**TASK OBJECTIVE**
In the data below, set down exactly the lines from the one containing "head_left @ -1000" up to and including the one containing "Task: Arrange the". Leave the pictures out.

Dataset excerpts

-- -- --

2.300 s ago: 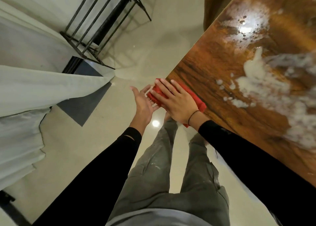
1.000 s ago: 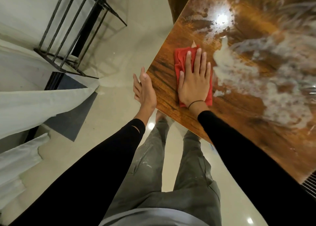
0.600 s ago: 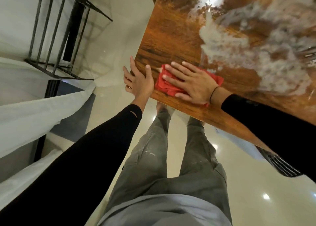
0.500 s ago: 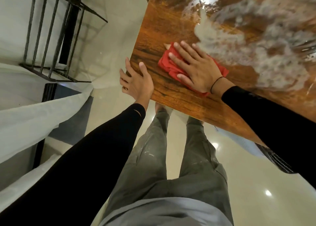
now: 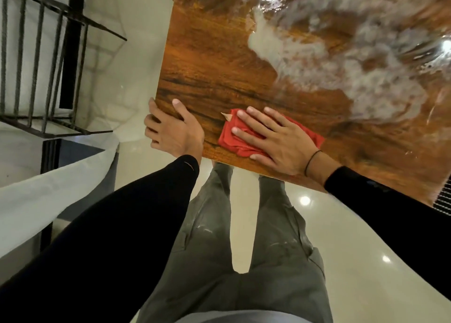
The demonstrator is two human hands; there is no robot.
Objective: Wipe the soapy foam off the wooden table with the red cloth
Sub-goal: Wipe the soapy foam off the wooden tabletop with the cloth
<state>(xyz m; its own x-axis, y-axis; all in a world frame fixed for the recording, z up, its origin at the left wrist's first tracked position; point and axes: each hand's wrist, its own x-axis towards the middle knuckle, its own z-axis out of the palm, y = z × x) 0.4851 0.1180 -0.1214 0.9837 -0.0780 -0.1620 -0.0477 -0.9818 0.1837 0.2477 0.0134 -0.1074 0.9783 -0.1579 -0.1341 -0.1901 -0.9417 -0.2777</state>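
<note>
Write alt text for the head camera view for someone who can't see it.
A right hand presses a red cloth flat on a wooden table near its corner, while the left hand grips that corner. White soapy foam covers the tabletop beyond the cloth.

glossy floor (image 5: 341, 225), blk metal rack (image 5: 48, 61), white cloth (image 5: 48, 195)

Your left hand (image 5: 174, 132) curls over a corner at mid-frame. Just right of it, your right hand (image 5: 278, 140) lies flat, fingers spread.
</note>
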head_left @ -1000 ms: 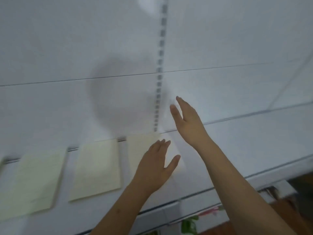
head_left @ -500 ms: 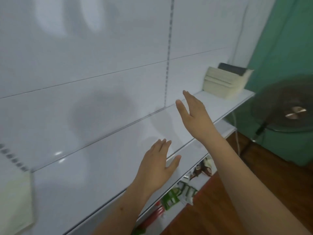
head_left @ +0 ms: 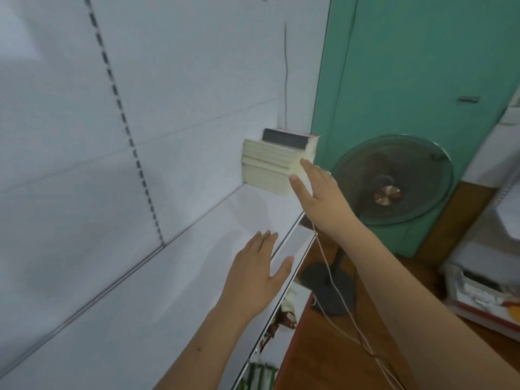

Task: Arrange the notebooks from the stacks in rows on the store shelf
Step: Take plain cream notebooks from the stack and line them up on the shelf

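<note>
- While both hands are up over the white shelf [head_left: 174, 277], neither one holds anything.
- The right hand [head_left: 318, 198], just right of the frame's centre, has its fingers straight and loosely spread, the thumb apart from the rest. Its fingertips [head_left: 305, 163] lie over the near lower corner of the stack of notebooks [head_left: 270, 167]; whether they touch the stack cannot be told.
- The left hand [head_left: 253, 277], lower and a little left of centre, is flat and spread, palm down, over the front edge of the shelf. Contact with the shelf cannot be told.
- The stack of notebooks sits at the far end of the shelf, slightly above the middle of the frame, against the white back panel [head_left: 183, 80]. Its page edges are cream, and a dark-covered book with a reddish edge [head_left: 284, 137] lies on top.
- A slotted upright [head_left: 123, 119] runs down the back panel in the left half of the frame.
- Right of the stack, a standing fan [head_left: 391, 178] stands before a green wall [head_left: 422, 66]; its base [head_left: 323, 280] rests on a brown wooden floor [head_left: 323, 347].
- A thin white cord [head_left: 337, 299] hangs across the floor area at lower right.
- Blurred packaged goods [head_left: 284, 316] show under the shelf's front edge at the bottom centre.
</note>
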A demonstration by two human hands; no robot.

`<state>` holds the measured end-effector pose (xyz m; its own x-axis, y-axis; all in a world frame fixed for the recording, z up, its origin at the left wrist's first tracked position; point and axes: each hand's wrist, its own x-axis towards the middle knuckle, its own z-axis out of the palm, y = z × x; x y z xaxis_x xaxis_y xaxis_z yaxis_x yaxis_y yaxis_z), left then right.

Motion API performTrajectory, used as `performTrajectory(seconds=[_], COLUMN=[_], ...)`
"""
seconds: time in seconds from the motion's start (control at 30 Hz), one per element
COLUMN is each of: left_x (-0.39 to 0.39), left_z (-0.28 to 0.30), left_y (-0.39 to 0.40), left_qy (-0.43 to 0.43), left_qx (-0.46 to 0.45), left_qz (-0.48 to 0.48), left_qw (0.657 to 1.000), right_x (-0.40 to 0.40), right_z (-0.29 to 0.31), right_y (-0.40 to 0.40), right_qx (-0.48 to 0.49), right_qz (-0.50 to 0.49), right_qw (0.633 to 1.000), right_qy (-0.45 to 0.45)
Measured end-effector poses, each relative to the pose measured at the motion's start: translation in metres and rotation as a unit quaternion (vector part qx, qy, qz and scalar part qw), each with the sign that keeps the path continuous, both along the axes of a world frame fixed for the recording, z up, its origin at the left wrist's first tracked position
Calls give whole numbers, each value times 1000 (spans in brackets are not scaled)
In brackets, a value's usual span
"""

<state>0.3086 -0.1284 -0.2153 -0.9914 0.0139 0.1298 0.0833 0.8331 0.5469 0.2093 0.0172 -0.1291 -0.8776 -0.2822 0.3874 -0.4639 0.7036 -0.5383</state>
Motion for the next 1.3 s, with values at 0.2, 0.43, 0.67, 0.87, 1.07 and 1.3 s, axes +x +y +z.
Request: performTrajectory(seconds=[0.2,0.43,0.67,0.87,1.07,1.3], left_x=[-123,-221,-294,-331,-356,-325], left_z=[19,15,-2,6,34,26], left_y=[-4,-4,4,11,24,0], left_qy=[-3,-12,-15,7,71,142], left_qx=[-24,-33,19,203,617,634], left_qz=[-7,16,121,253,265,360], left_qw=[1000,999,992,946,737,670], right_x=[-122,-244,-355,-373,-328,-361], right_z=[27,1,-48,-71,-71,-61], right_y=[6,15,-8,-11,-5,-3], right_qx=[27,40,96,67,-46,-19], right_qz=[-29,-6,103,121,248,228], right_qw=[999,999,988,990,963,972], right_qy=[18,-9,-62,20,94,49])
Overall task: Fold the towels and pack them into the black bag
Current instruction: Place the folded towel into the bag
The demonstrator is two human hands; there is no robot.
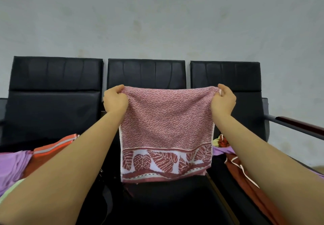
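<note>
Towel (166,119), pink-red terry with a white band of dark red leaves near its lower edge, is hanging in the middle of the frame, held up in the air in front of the centre seat (146,72) of a black three-seat bench. At its upper left corner the left hand (115,100) is pinching the cloth, fingers curled round the bunched edge. At the upper right corner the right hand (223,100) is gripping the other corner the same way, so the top edge is sagging slightly between them. Below the hem something black is lying on the seat, too dark to identify. Purple and orange cloths (35,158) are lying at the lower left, and more cloths (233,161), rust and purple, are lying at the lower right.
</note>
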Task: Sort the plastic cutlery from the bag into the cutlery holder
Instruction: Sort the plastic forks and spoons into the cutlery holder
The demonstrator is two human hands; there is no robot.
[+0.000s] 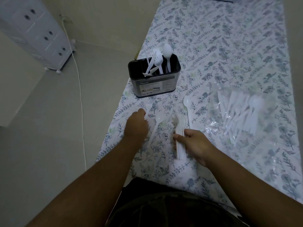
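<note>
I see R hand [195, 143] gripping a stack of forks [179, 138] w/ curled fingers. L hand [136, 126] curled by a loose fork [148, 107]; can't tell if pinching. Bag [242, 112] lies right, cutlery holder [154, 77] ahead on tablecloth [229, 46].

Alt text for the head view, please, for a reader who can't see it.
Seen from above, a person's right hand grips a stack of white plastic forks over a floral tablecloth, while the left hand reaches for a loose fork. Beyond stand a partly filled cutlery holder and a clear bag of cutlery.
</note>
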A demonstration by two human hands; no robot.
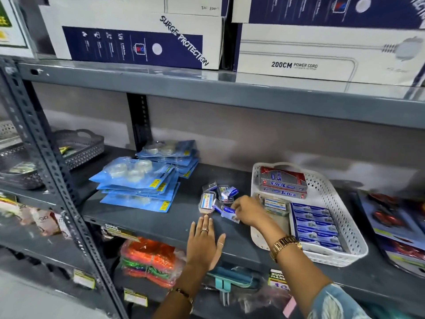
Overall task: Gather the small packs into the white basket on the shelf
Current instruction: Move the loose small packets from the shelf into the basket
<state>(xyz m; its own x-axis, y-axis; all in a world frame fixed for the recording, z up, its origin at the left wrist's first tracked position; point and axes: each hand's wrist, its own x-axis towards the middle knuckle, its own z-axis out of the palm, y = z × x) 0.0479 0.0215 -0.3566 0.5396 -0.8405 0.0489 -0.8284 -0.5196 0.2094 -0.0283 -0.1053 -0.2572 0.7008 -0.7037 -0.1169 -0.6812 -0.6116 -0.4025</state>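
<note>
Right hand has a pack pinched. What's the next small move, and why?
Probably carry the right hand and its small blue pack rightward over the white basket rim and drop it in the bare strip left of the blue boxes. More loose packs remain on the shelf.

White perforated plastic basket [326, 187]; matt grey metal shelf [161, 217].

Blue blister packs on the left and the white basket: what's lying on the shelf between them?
Head view: between the blue blister packs and the white basket lies a cluster of small packs on the shelf; the right hand pinches one.
</note>
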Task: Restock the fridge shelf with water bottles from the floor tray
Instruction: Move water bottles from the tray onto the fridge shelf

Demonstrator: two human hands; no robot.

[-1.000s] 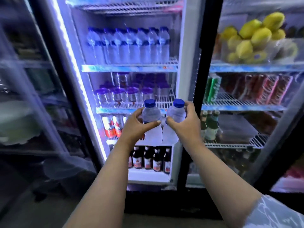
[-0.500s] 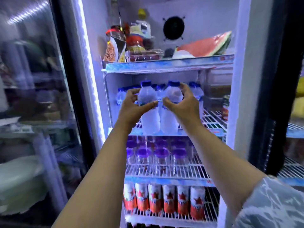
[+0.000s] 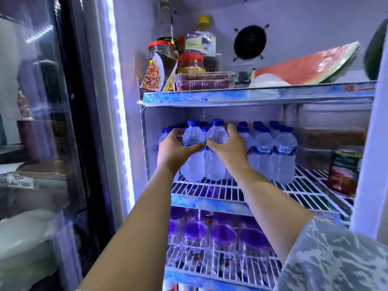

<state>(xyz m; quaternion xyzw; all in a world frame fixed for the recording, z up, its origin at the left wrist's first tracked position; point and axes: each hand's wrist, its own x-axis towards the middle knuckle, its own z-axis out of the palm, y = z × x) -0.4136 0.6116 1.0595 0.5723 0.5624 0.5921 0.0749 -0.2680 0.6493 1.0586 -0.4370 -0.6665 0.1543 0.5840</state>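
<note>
Fingers point(image 3: 178, 133) of each hand curl round a clear ribbed plastic bottle point(image 3: 194, 156) on the wire shelf point(image 3: 304, 192).

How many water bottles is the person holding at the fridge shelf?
2: one bottle in the left hand, the other bottle in the right hand, side by side.

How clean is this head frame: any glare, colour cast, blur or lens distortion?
Head view: LED strip blows out white; violet cast over the fridge interior; glass door smeared with reflections; wide-angle bends the shelf edge; held bottles and both hands are fairly sharp.
</note>
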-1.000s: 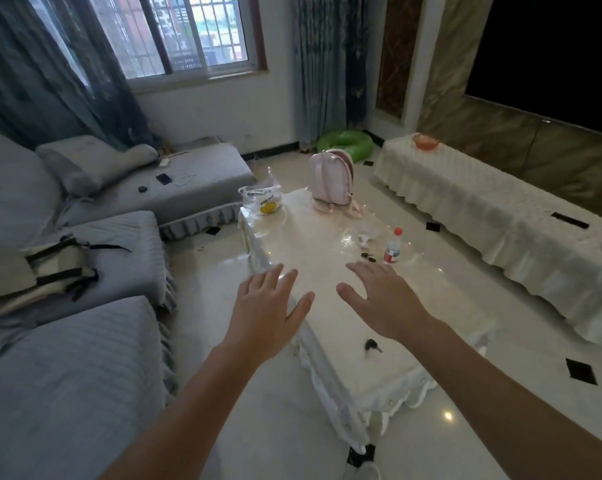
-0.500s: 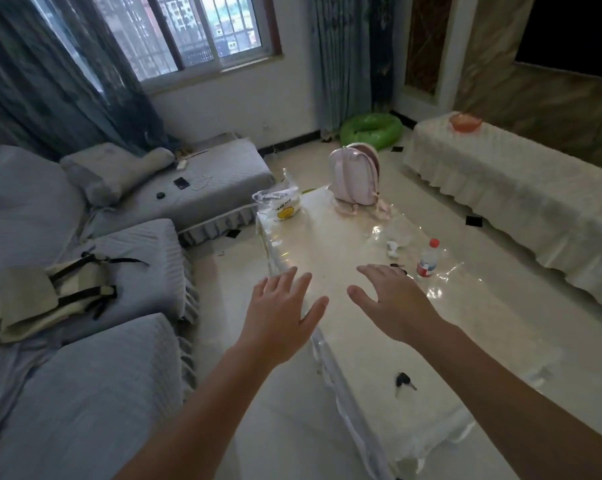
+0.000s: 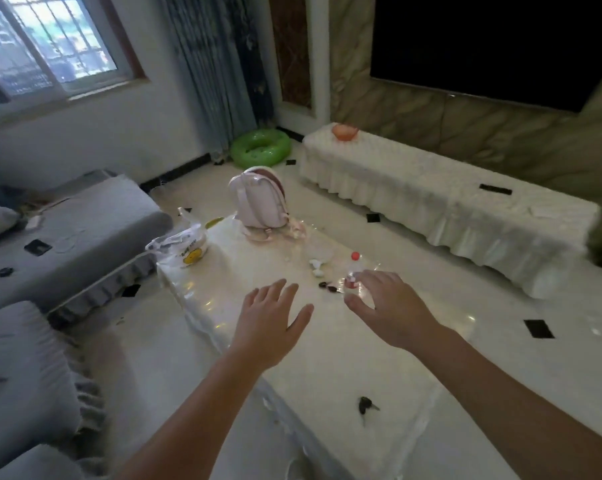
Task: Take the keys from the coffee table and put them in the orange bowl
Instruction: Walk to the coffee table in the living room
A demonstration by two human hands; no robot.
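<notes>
Currently both hands are out over the coffee table [image 3: 327, 348], palms down, nothing held. Left hand [image 3: 270, 325]: fingers spread wide. Right hand [image 3: 393, 308]: fingers loosely open, slightly curled, hovering just in front of the small bottle [image 3: 354, 271] with the red cap.

Keys [image 3: 366, 405] lie flat on the table near its close end, between the two forearms, well apart from both hands.

Orange bowl [image 3: 344, 132] sits on the far left end of the white-draped bench [image 3: 448, 202] by the wall, across the floor from the table. Contents not readable at this range; looks empty, but I can't confirm.

Also on the table: plastic bag [image 3: 181, 245] at the left corner, contents unclear; pink backpack [image 3: 258, 199] upright at the far end; a few small dark bits [image 3: 328, 286] beside the bottle.
</notes>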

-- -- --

**RESPONSE AREA**
head_left @ -1000 ms: 
head_left @ -500 ms: 
head_left @ +0 ms: 

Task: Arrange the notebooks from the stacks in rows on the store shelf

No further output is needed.